* Records from a data collection
::::::::

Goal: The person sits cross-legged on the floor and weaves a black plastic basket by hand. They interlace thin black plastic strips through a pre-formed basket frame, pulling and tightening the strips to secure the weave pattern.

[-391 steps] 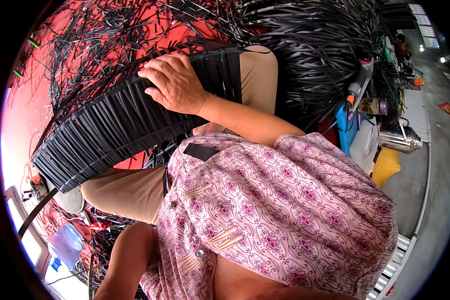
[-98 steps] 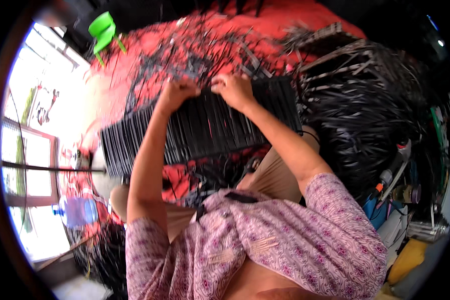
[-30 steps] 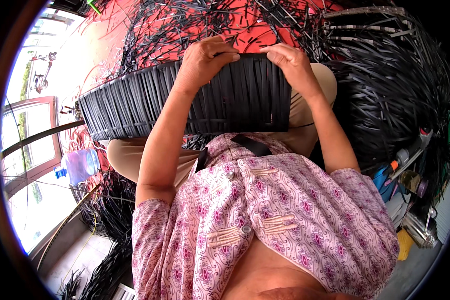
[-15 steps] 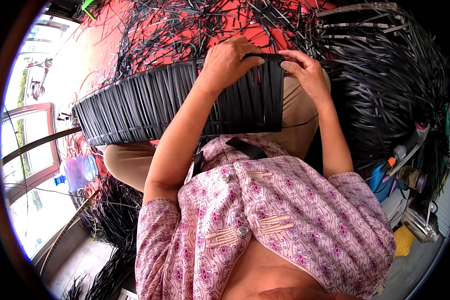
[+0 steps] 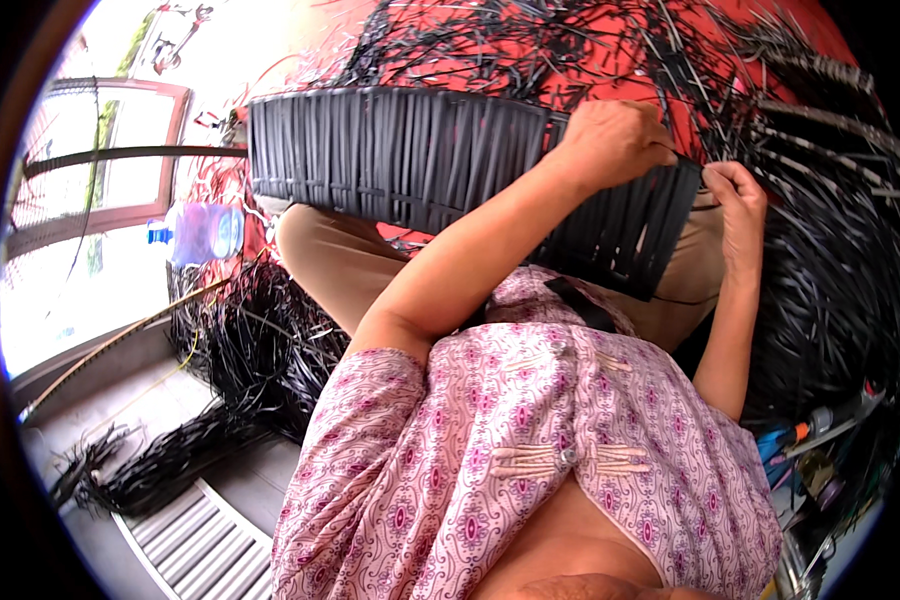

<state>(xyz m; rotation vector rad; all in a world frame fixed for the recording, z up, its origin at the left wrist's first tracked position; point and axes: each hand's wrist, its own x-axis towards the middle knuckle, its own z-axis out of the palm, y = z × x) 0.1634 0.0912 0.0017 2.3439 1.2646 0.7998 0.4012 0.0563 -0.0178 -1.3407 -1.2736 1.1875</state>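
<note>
A long black panel woven from flat strips [image 5: 370, 145] lies across my lap, its right end tilted down toward me. My left hand [image 5: 615, 145] reaches over its far edge near the right end, fingers curled and gripping that edge. At the far right corner, my right hand [image 5: 736, 205] has thumb and fingers pinched together at the panel's border. Whether a loose strip end is between those fingertips is too small to make out. Small gaps show between the upright strips near the right end.
Loose black strips [image 5: 470, 45] litter the red floor [image 5: 320, 30] beyond the panel. A large heap of strips [image 5: 820, 250] lies at my right, near several tools [image 5: 810, 430]. On the left are a clear blue bottle [image 5: 205, 233], another strip bundle [image 5: 180, 455] and a white slatted piece [image 5: 200, 540].
The whole view has turned, and the panel's right end now sits lower. My right hand's fingers, earlier spread at the edge, have closed at the corner. My left hand still grips the far edge.
</note>
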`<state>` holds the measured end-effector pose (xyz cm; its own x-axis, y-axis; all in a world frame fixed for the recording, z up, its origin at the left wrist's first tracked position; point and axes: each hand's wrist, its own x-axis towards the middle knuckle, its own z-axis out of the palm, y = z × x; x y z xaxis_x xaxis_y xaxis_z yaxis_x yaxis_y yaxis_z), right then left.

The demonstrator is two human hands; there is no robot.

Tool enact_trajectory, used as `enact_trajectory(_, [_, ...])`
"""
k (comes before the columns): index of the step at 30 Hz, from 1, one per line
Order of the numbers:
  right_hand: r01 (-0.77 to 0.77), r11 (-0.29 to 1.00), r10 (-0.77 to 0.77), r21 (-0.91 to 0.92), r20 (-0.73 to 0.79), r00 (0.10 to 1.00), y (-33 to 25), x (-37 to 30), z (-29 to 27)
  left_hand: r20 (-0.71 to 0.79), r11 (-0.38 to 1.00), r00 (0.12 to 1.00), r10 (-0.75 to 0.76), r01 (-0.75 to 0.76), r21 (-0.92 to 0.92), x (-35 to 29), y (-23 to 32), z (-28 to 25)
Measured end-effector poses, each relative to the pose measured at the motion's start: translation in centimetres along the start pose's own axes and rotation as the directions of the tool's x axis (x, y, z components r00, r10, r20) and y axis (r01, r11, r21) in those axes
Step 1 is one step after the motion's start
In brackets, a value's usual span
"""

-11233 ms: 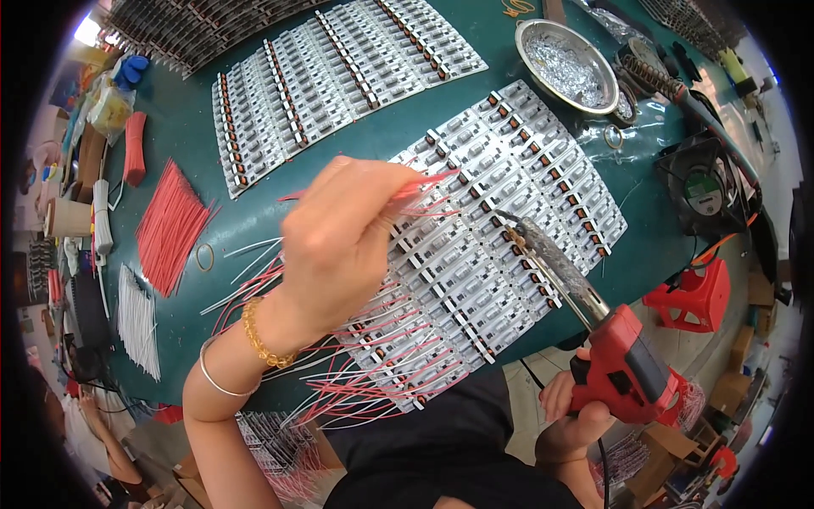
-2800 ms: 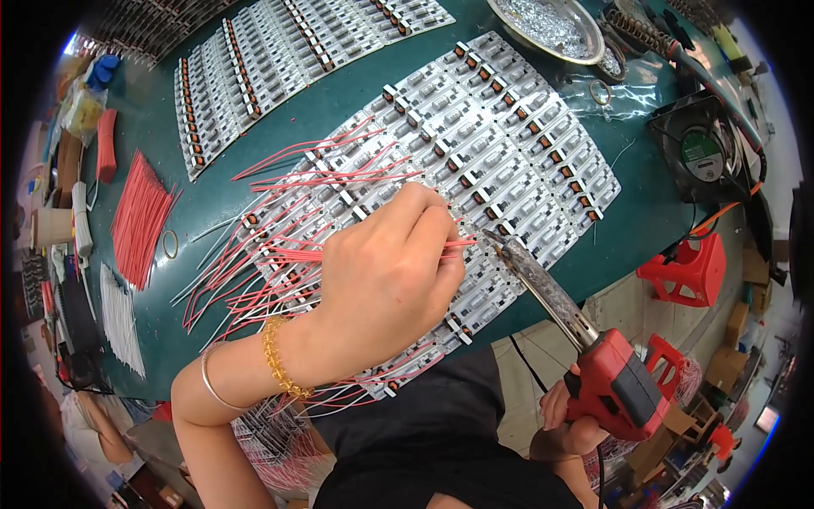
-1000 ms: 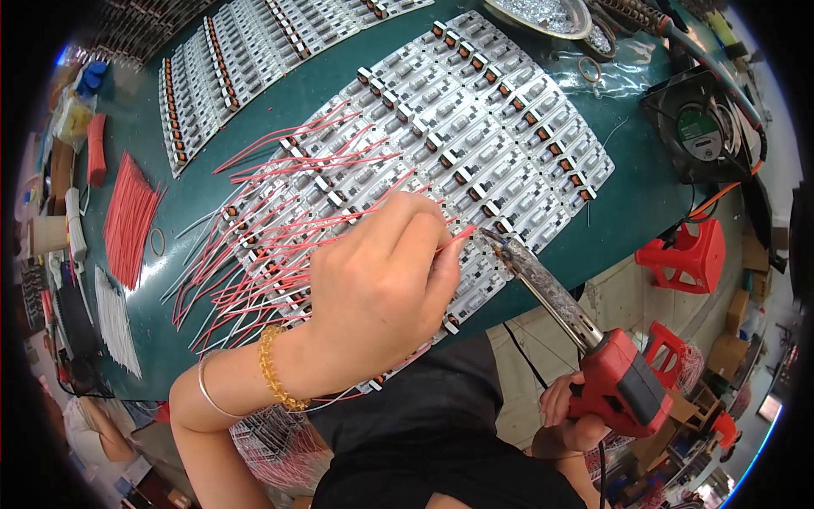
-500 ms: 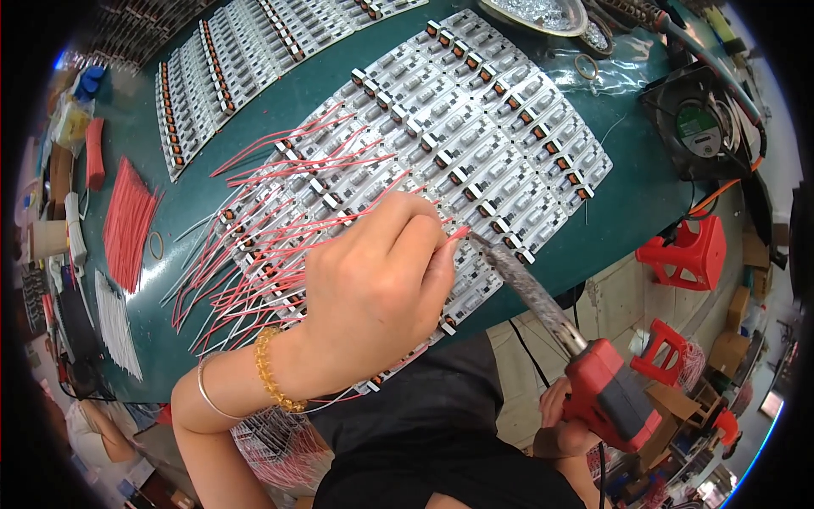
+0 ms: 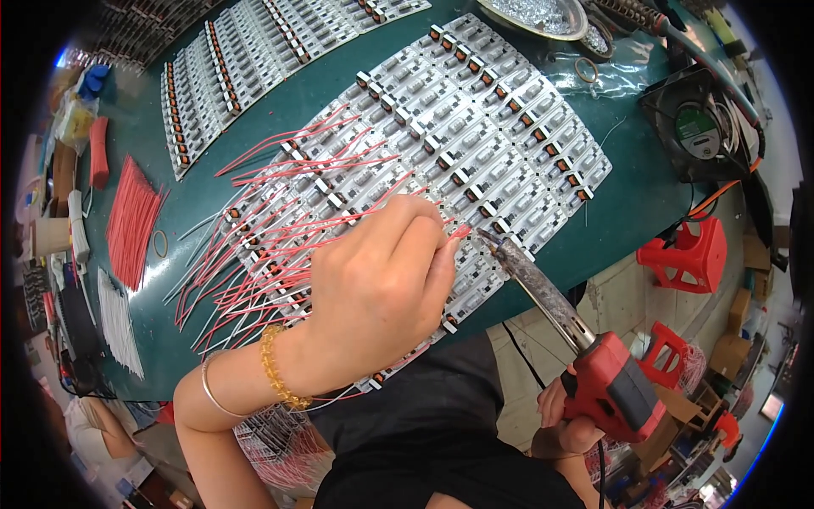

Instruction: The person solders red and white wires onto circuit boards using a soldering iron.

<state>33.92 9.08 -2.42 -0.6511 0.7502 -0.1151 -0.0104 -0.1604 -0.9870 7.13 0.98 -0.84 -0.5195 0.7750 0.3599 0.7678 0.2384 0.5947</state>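
My left hand (image 5: 377,276) is closed in a pinch over the middle of a panel of joined circuit boards (image 5: 530,191). Between its fingertips is the end of a red wire (image 5: 460,232). A red-and-black soldering gun (image 5: 612,386) is gripped by its handle in my right hand (image 5: 566,417), at the lower right. Its dark tip is close by the wire end, just over the panel; whether it touches cannot be made out. Soldered-looking red and white wires (image 5: 254,246) trail leftward off the left half of the panel, partly hidden under my left hand.
Bundles of red wires (image 5: 133,225) and white wires (image 5: 119,322) lie on the green table (image 5: 203,195) at left. A second board panel (image 5: 246,72) lies at the far side. A metal dish (image 5: 538,15) and a black fan (image 5: 697,123) stand at far right, red stools (image 5: 687,254) beyond the edge.
The soldering gun has shifted slightly right, its tip drawing a little away from the red wire end. My left hand has stayed nearly still, keeping its pinch.
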Motion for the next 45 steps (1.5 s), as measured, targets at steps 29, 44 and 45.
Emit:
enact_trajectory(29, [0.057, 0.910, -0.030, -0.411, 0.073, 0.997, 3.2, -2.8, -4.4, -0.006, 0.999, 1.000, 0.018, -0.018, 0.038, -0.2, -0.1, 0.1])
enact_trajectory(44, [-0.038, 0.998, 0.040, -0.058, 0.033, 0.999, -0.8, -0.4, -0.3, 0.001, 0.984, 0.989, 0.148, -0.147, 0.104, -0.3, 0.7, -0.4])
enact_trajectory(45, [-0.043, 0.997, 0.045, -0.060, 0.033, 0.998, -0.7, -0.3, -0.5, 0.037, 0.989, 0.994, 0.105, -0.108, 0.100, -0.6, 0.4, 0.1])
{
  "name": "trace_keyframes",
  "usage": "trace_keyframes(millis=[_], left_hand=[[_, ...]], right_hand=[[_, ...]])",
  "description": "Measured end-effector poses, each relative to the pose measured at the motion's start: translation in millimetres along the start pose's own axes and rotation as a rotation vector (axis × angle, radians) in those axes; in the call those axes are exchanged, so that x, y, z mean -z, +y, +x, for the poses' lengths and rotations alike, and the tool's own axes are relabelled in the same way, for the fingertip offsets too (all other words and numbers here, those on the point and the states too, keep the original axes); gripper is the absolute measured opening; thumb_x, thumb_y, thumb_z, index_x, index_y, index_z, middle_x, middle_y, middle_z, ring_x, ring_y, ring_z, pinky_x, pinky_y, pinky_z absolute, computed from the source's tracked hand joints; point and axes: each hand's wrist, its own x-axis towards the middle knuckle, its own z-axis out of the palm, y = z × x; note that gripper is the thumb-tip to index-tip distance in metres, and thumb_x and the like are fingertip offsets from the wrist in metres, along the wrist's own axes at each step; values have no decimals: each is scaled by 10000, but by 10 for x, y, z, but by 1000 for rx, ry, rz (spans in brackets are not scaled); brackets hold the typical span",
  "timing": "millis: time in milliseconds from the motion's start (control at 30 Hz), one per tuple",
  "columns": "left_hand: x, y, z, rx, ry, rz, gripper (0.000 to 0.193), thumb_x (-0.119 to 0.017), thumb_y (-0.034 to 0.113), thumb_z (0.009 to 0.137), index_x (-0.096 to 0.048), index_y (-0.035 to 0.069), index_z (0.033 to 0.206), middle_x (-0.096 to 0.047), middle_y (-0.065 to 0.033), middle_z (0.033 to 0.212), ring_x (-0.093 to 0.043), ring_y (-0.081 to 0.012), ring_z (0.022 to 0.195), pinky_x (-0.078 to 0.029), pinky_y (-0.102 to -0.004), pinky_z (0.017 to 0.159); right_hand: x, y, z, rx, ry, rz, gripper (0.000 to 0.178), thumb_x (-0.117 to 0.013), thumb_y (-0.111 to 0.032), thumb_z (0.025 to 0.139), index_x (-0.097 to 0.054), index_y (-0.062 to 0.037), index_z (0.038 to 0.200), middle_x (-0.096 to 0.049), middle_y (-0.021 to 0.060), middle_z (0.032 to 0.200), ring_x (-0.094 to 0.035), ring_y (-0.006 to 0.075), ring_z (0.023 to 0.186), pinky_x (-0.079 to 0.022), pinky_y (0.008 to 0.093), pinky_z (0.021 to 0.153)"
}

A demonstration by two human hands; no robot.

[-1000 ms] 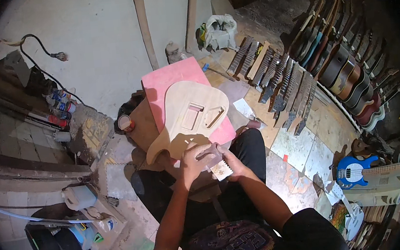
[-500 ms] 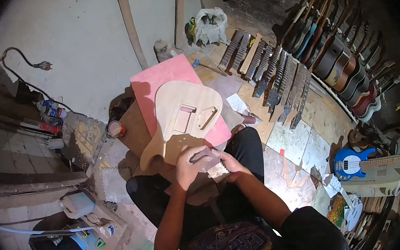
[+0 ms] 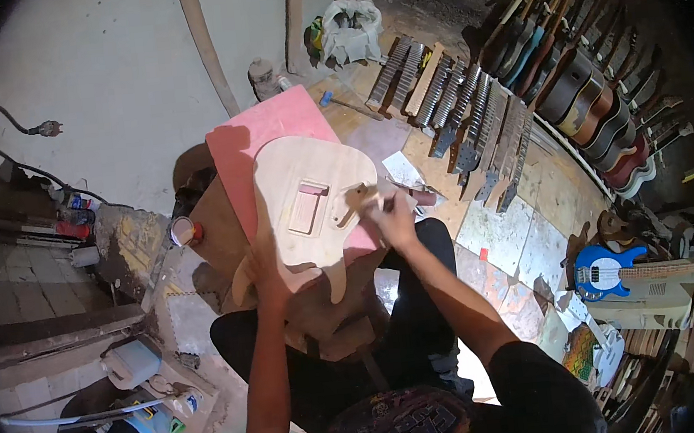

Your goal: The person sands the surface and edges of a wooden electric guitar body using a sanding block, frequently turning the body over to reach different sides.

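Note:
An unfinished pale wood electric guitar body (image 3: 280,177) with routed cavities lies across my lap, over a pink board (image 3: 229,165). At its near left edge, my left hand (image 3: 278,277) grips the wood beside the horn. My right hand (image 3: 395,222) is closed at the right edge of the body, near the slanted cavity. A folded piece of sandpaper (image 3: 381,193) is pinched in its fingers, partly hidden and blurred.
Several guitar necks (image 3: 457,101) lie in a row on the floor, with hanging guitars (image 3: 586,93) beyond. A blue bass guitar (image 3: 599,273) lies at right. An open paint tin (image 3: 185,231) stands left of the board, a white plastic bag (image 3: 352,31) farther back.
Both hands were together over the sandpaper near my lap. My left hand has moved onto the guitar body, while the right has carried the sandpaper to its right edge. The body has turned.

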Motion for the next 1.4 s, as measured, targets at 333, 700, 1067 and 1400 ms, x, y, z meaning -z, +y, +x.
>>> trace_keyframes(millis=[333,700,1067,1400], left_hand=[[6,221,176,238,-157,275,1609,-887,781,384,-153,122,1656,-174,-265,1664,-113,-502,1542,-84,-748,1177],[-38,146,51,228,-2,246,1466,-907,699,435,-255,158,1632,-240,-231,1640,-198,-479,1527,-150,-734,1179],[-297,182,199,-56,-93,-394,851,-869,394,734,-549,97,1464,-472,-245,1505,-377,-394,1451,-302,-548,1184],[-832,1189,516,-342,193,54,332,-794,261,829,-736,77,1099,-698,-63,1179,-536,-333,1210,-392,-497,1095]], right_hand=[[164,750,931,424,167,-115,293,-791,-145,902,-595,-17,1079,-602,15,925,-509,107,787,-463,296,700],[-656,1062,-900,393,-301,-6,471,-830,-187,806,-632,-42,1208,-643,177,1160,-634,327,1070,-502,437,916],[-55,793,-791,-57,-158,658,175,-634,-53,944,-651,-30,1117,-693,59,983,-637,114,854,-516,252,752],[298,898,-483,-173,-275,1147,371,-660,-275,937,-571,-77,1239,-670,58,1050,-676,176,875,-575,357,753]])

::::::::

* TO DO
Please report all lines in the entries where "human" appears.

* RESULT
The demonstrator is two human hands; there is no robot.
A demonstration by two human hands; no robot.

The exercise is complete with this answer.